DESCRIPTION OF THE TASK: Set down the whole listing verbatim.

PROVIDED DATA:

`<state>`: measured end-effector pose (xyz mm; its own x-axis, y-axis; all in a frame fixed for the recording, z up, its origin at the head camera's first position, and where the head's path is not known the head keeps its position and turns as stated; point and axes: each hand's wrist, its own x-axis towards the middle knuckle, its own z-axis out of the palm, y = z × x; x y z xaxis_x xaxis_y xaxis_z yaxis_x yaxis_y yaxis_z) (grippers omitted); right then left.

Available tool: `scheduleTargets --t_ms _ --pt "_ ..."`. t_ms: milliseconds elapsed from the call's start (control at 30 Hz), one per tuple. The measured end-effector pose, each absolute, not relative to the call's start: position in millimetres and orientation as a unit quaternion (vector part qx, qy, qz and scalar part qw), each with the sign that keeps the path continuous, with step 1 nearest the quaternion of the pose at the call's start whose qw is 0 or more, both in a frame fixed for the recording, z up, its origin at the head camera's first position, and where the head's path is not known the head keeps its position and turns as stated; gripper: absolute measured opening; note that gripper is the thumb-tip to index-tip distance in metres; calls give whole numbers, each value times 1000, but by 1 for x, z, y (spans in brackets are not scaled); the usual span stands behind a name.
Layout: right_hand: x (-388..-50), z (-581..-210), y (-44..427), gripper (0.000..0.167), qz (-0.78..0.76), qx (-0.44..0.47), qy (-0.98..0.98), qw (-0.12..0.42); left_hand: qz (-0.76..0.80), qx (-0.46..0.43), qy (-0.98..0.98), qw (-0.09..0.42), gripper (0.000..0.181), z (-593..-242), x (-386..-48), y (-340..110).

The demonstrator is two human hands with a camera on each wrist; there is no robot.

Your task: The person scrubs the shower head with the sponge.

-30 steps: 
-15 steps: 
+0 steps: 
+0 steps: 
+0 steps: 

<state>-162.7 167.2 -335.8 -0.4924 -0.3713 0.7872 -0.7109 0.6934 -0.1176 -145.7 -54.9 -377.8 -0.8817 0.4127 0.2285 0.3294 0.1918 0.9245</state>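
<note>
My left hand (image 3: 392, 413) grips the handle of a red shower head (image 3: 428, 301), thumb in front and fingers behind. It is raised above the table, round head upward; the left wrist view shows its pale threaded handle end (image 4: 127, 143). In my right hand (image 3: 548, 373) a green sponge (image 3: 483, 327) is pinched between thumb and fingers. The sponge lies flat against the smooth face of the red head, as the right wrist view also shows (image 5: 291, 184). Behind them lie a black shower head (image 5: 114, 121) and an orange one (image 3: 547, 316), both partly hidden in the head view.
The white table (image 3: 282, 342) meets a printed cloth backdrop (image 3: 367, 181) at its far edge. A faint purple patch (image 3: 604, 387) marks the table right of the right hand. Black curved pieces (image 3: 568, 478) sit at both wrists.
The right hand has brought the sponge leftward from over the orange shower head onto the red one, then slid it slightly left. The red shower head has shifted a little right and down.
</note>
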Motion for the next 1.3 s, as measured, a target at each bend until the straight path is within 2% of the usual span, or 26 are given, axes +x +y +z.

EXERCISE OUTPUT:
`<state>`: measured end-effector pose (xyz mm; its own x-axis, y-axis; all in a frame fixed for the recording, z up, its origin at the head camera's first position, and where the head's path is not known the head keeps its position and turns as stated; point and axes: each hand's wrist, its own x-axis towards the middle knuckle, its own z-axis out of the palm, y = z × x; x y z xaxis_x xaxis_y xaxis_z yaxis_x yaxis_y yaxis_z) (grippers omitted); right then left.

Available tool: `scheduleTargets --t_ms _ --pt "_ ..."`. t_ms: milliseconds elapsed from the call's start (control at 30 Hz), one per tuple. The measured end-effector pose, each absolute, not relative to the call's start: position in millimetres and orientation as a unit quaternion (vector part qx, qy, qz and scalar part qw), each with the sign that keeps the path continuous, with step 1 nearest the quaternion of the pose at the call's start whose qw is 0 or more, both in a frame fixed for the recording, z up, its origin at the head camera's first position, and where the head's path is not known the head keeps its position and turns as stated; gripper: absolute measured opening; note that gripper is the thumb-tip to index-tip distance in metres; calls give whole numbers, each value times 1000, but by 1 for x, z, y (spans in brackets are not scaled); the usual span stands behind a name.
Layout: right_hand: x (-388..-50), z (-581..-210), y (-44..427), gripper (0.000..0.167), qz (-0.78..0.76), qx (-0.44..0.47), qy (-0.98..0.98), qw (-0.12..0.42); left_hand: qz (-0.76..0.80), qx (-0.46..0.43), qy (-0.98..0.98), qw (-0.09..0.42), gripper (0.000..0.181), z (-593..-242), x (-386..-48), y (-340..110).

The demonstrator is two human hands with a camera on each wrist; there is no robot.

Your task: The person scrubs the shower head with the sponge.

-30 steps: 
-15 steps: 
+0 steps: 
+0 steps: 
+0 steps: 

<state>-162.7 167.2 -335.8 -0.4924 -0.3713 0.7872 -0.7109 0.6934 -0.1176 -145.7 -54.9 -377.8 -0.8817 0.4127 0.2285 0.3294 0.1918 0.9245</state>
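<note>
My left hand (image 3: 392, 413) grips the handle of a red shower head (image 3: 428, 301), thumb in front and fingers behind. It is raised above the table, round head upward; the left wrist view shows its pale threaded handle end (image 4: 127, 143). In my right hand (image 3: 548, 373) a green sponge (image 3: 483, 327) is pinched between thumb and fingers. The sponge lies flat against the smooth face of the red head, as the right wrist view also shows (image 5: 291, 184). Behind them lie a black shower head (image 5: 114, 121) and an orange one (image 3: 547, 316), both partly hidden in the head view.
The white table (image 3: 282, 342) meets a printed cloth backdrop (image 3: 367, 181) at its far edge. A faint purple patch (image 3: 604, 387) marks the table right of the right hand. Black curved pieces (image 3: 568, 478) sit at both wrists.
The right hand has brought the sponge leftward from over the orange shower head onto the red one, then slid it slightly left. The red shower head has shifted a little right and down.
</note>
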Motion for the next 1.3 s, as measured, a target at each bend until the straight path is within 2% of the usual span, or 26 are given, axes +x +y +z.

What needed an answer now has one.